Question 466 of 1,746
Design Solutions for Organizational ComplexitymediumMultiple ChoiceObjective-mapped

Quick Answer

The correct answer is to deploy an AWS Config rule across all accounts using AWS Organizations that checks for IAM users without MFA, and use AWS Config custom remediation to disable the user's access keys. This solution works because AWS Organizations allows you to centrally deploy a Config rule to every member account, while custom remediation actions—triggered by Lambda or Systems Manager Automation—can programmatically disable access keys when a non-compliant user is detected.
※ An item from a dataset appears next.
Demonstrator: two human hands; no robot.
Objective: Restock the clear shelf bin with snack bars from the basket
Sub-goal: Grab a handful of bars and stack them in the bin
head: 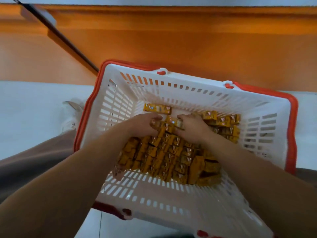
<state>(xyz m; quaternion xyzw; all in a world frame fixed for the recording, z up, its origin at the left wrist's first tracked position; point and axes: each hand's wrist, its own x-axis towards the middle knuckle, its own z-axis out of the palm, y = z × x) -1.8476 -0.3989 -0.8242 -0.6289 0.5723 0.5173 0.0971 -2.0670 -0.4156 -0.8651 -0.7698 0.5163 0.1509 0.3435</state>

On the SAP-C02 exam, this scenario tests your understanding of how to combine detective controls (Config rules) with automated corrective actions, a pattern that often appears in security governance questions. A common trap is choosing Service Control Policies (SCPs), but SCPs can only deny future API calls if MFA is missing—they cannot disable existing keys or remediate non-compliance. Remember the memory tip: “Config catches, remediation fixes; SCPs block, they don’t disable.”

SAP-C02 Practice Question: Design Solutions for Organizational Complexity

This SAP-C02 practice question tests your understanding of design solutions for organizational complexity. The scenario asks you to isolate a root cause — eliminate options that address a different problem before choosing. After answering, compare your reasoning against the explanation and wrong-answer breakdown below. Once you have made your selection, read the full explanation to reinforce the concept and understand why each distractor is designed to mislead on exam day.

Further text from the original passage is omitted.